- _Work to complete_: Each entry in the listing below should be restated word for word.

- _Material for the task_:
▬▬▬▬▬▬▬▬▬▬

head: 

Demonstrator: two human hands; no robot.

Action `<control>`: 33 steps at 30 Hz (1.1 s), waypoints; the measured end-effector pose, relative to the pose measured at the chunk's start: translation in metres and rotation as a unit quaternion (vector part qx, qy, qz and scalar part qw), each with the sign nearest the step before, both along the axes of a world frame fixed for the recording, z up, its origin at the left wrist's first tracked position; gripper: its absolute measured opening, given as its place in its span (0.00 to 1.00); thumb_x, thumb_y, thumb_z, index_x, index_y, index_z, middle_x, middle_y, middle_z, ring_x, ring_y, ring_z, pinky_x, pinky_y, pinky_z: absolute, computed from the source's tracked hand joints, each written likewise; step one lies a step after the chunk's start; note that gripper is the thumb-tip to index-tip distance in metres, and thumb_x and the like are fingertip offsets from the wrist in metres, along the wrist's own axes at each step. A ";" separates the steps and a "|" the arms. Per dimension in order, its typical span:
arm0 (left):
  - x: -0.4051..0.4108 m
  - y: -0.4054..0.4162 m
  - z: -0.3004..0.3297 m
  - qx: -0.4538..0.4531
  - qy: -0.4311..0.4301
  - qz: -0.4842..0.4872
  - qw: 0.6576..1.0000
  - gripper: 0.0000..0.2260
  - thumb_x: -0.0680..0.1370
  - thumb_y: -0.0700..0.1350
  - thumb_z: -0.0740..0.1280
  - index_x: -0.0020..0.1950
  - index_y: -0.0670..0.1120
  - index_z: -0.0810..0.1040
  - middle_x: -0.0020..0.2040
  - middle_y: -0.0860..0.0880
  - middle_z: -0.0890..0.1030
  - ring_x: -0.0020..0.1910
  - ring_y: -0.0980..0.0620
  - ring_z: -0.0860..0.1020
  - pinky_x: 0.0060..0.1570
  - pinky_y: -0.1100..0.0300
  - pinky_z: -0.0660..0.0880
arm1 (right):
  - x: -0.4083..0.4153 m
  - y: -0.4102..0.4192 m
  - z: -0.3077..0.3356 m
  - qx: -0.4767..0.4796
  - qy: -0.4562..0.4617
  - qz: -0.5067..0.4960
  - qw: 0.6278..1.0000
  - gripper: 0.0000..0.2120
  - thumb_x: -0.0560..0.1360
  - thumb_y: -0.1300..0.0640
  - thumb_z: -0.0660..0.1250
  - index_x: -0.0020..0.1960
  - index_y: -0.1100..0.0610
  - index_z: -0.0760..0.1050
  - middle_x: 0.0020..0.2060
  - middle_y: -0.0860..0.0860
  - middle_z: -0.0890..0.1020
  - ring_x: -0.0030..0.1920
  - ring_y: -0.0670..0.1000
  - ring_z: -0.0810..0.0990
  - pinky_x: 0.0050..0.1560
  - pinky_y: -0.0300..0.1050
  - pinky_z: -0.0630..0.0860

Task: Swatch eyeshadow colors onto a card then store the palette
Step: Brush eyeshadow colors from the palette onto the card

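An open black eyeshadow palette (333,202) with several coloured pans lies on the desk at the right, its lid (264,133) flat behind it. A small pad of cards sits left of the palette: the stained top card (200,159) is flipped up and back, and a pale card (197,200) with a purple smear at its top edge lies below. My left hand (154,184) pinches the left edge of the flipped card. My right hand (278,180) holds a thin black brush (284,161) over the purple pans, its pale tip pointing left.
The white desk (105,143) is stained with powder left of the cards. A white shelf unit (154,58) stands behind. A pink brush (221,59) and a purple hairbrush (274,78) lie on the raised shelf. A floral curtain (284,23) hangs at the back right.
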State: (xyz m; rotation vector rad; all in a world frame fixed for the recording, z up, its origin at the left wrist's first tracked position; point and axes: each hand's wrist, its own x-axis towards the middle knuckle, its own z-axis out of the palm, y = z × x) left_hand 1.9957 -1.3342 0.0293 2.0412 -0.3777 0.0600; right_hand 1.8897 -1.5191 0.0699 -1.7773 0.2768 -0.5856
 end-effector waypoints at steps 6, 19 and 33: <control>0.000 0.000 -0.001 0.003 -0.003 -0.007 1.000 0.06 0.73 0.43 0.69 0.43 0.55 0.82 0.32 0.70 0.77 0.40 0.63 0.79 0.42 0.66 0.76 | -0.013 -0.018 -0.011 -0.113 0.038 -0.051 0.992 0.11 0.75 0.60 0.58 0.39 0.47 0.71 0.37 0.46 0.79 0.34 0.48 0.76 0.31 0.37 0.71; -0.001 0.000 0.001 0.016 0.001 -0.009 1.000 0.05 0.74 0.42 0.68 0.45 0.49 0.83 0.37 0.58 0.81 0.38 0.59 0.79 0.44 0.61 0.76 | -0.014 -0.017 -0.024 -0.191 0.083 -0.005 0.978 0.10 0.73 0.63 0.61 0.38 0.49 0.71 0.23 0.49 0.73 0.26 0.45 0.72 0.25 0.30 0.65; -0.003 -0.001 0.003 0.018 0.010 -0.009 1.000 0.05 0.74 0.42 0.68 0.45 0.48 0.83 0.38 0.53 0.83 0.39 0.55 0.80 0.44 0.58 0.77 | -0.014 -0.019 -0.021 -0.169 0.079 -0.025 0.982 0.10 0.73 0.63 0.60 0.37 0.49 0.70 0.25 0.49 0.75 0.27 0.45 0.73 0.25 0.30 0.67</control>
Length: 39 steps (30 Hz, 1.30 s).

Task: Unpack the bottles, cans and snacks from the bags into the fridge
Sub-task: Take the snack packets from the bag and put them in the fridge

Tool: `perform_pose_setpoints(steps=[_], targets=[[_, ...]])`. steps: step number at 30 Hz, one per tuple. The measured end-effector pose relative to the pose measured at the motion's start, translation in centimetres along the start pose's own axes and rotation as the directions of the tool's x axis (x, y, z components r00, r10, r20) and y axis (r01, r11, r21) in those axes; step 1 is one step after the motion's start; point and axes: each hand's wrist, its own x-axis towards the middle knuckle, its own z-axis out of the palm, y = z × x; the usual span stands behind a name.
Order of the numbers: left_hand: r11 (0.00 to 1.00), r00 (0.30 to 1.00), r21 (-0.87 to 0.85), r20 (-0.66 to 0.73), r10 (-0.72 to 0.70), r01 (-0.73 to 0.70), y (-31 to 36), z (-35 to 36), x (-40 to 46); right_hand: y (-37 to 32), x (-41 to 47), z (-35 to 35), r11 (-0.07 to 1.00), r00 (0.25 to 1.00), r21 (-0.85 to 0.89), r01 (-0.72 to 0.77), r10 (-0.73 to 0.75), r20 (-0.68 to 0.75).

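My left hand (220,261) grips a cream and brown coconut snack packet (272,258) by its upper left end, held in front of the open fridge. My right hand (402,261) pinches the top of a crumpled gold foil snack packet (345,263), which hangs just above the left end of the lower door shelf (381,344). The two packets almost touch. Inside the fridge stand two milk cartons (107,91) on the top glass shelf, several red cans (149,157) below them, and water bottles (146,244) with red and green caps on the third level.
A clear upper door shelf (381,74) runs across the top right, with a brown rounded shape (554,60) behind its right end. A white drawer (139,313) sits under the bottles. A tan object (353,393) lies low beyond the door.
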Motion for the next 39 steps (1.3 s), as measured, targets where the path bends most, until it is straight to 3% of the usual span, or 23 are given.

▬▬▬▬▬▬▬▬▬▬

- _Answer to the problem_:
head: 

Demonstrator: two human hands; no robot.

Action `<control>`: 33 steps at 30 Hz (1.1 s), waypoints; the measured end-effector pose, relative to the pose measured at the chunk's start: translation in metres and rotation as a unit quaternion (vector part qx, qy, qz and scalar part qw), each with the sign nearest the step before, both along the axes of a world frame fixed for the recording, z up, its origin at the left wrist's first tracked position; gripper: its absolute measured opening, given as its place in its span (0.00 to 1.00); thumb_x, thumb_y, thumb_z, index_x, index_y, index_z, middle_x, middle_y, middle_z, ring_x, ring_y, ring_z, pinky_x, pinky_y, pinky_z: absolute, computed from the source's tracked hand joints, each written likewise; step one lies a step after the chunk's start; note that gripper is the thumb-tip to index-tip distance in metres, and thumb_x and the like are fingertip offsets from the wrist in metres, along the wrist's own axes at each step. A ";" separates the steps and a "|" the arms. Per dimension in order, its typical span:
arm0 (left):
  - x: -0.4051..0.4108 m
  - y: -0.4054..0.4162 m
  - z: -0.3004..0.3297 m
  - qx: -0.4538..0.4531
  - qy: -0.4311..0.4301
  - qz: -0.4842..0.4872
  - qw: 0.6576..1.0000
  - gripper: 0.0000..0.2260
  - thumb_x: -0.0680..0.1370
  - thumb_y: -0.0700..0.1350
  - thumb_z: -0.0740..0.1280
  - index_x: -0.0020..0.1950
  - index_y: -0.0670..0.1120
  - index_z: -0.0810..0.1040
  - middle_x: -0.0020..0.2040
  - middle_y: -0.0860..0.0880
  - middle_z: -0.0890..0.1030
  - ring_x: -0.0020..0.1910
  - ring_y: -0.0980..0.0620
  - ring_z: -0.0860..0.1020
  - pinky_x: 0.0060..0.1570
  - pinky_y: -0.1100..0.0300
  - pinky_z: -0.0660..0.0880
arm1 (right):
  - x: -0.4083..0.4153 m
  - y: -0.4102..0.4192 m
  - z: -0.3077..0.3356 m
  - qx: -0.4767..0.4796
  - qy: -0.4562..0.4617
  - qz: -0.5067..0.4960
  - qw: 0.6278..1.0000
  - gripper: 0.0000..0.2120
  - thumb_x: -0.0560..0.1360
  - thumb_y: -0.1300..0.0640
  - thumb_z: -0.0660..0.1250
  - index_x: -0.0020..0.1960
  - index_y: -0.1100..0.0610
  - index_z: -0.0760..0.1050
  - middle_x: 0.0020..0.2060
  - middle_y: -0.0860..0.0860
  - middle_z: -0.0890..0.1020
  - ring_x: -0.0030..0.1920
  - ring_y: -0.0670..0.1000
  - ring_z: -0.0810..0.0990
  - pinky_x: 0.0050..0.1560
  - pinky_y: -0.0300..0.1050
  - pinky_z: -0.0630..0.0860

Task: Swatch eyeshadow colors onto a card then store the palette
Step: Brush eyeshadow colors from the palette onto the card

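An open black eyeshadow palette (333,202) with several coloured pans lies on the desk at the right, its lid (264,133) flat behind it. A small pad of cards sits left of the palette: the stained top card (200,159) is flipped up and back, and a pale card (197,200) with a purple smear at its top edge lies below. My left hand (154,184) pinches the left edge of the flipped card. My right hand (278,180) holds a thin black brush (284,161) over the purple pans, its pale tip pointing left.
The white desk (105,143) is stained with powder left of the cards. A white shelf unit (154,58) stands behind. A pink brush (221,59) and a purple hairbrush (274,78) lie on the raised shelf. A floral curtain (284,23) hangs at the back right.
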State: (xyz m; rotation vector rad; all in a world frame fixed for the recording, z up, its origin at the left wrist's first tracked position; point and axes: each hand's wrist, its own x-axis towards the middle knuckle, its own z-axis out of the palm, y = z × x) left_hand 1.9957 -1.3342 0.0293 2.0412 -0.3777 0.0600; right_hand 1.8897 -1.5191 0.0699 -1.7773 0.2768 -0.5856
 end-effector waypoints at steps 6, 19 and 33: <control>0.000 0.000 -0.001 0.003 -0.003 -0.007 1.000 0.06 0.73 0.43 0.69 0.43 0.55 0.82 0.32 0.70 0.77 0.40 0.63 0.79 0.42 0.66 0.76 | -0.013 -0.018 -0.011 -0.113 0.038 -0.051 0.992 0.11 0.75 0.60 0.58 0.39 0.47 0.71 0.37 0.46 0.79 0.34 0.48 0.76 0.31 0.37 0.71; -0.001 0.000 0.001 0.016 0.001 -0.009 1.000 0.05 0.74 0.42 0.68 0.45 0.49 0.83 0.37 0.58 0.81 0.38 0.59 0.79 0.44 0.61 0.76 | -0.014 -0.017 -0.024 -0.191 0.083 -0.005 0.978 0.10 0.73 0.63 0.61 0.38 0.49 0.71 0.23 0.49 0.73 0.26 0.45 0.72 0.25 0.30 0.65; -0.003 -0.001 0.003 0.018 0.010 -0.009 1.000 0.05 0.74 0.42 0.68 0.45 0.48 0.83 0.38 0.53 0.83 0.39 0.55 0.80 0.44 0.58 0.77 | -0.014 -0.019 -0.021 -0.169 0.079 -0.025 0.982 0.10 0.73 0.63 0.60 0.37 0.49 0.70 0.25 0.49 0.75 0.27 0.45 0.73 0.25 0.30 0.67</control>
Length: 39 steps (30 Hz, 1.30 s).

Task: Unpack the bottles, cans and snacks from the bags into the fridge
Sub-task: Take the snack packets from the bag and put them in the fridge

Tool: `perform_pose_setpoints(steps=[_], targets=[[_, ...]])`. steps: step number at 30 Hz, one per tuple. The measured end-effector pose relative to the pose measured at the motion's start, translation in centimetres along the start pose's own axes and rotation as the directions of the tool's x axis (x, y, z components r00, r10, r20) and y axis (r01, r11, r21) in those axes; step 1 is one step after the motion's start; point and axes: each hand's wrist, its own x-axis towards the middle knuckle, its own z-axis out of the palm, y = z × x; the usual span stands behind a name.
Order of the numbers: left_hand: r11 (0.00 to 1.00), r00 (0.30 to 1.00), r21 (-0.87 to 0.85), r20 (-0.66 to 0.73), r10 (-0.72 to 0.70), r01 (-0.73 to 0.70), y (-31 to 36), z (-35 to 36), x (-40 to 46); right_hand: y (-37 to 32), x (-41 to 47), z (-35 to 35), r11 (-0.07 to 1.00), r00 (0.25 to 1.00), r21 (-0.85 to 0.89), r01 (-0.72 to 0.77), r10 (-0.73 to 0.75), r20 (-0.68 to 0.75).

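My left hand (220,261) grips a cream and brown coconut snack packet (272,258) by its upper left end, held in front of the open fridge. My right hand (402,261) pinches the top of a crumpled gold foil snack packet (345,263), which hangs just above the left end of the lower door shelf (381,344). The two packets almost touch. Inside the fridge stand two milk cartons (107,91) on the top glass shelf, several red cans (149,157) below them, and water bottles (146,244) with red and green caps on the third level.
A clear upper door shelf (381,74) runs across the top right, with a brown rounded shape (554,60) behind its right end. A white drawer (139,313) sits under the bottles. A tan object (353,393) lies low beyond the door.
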Motion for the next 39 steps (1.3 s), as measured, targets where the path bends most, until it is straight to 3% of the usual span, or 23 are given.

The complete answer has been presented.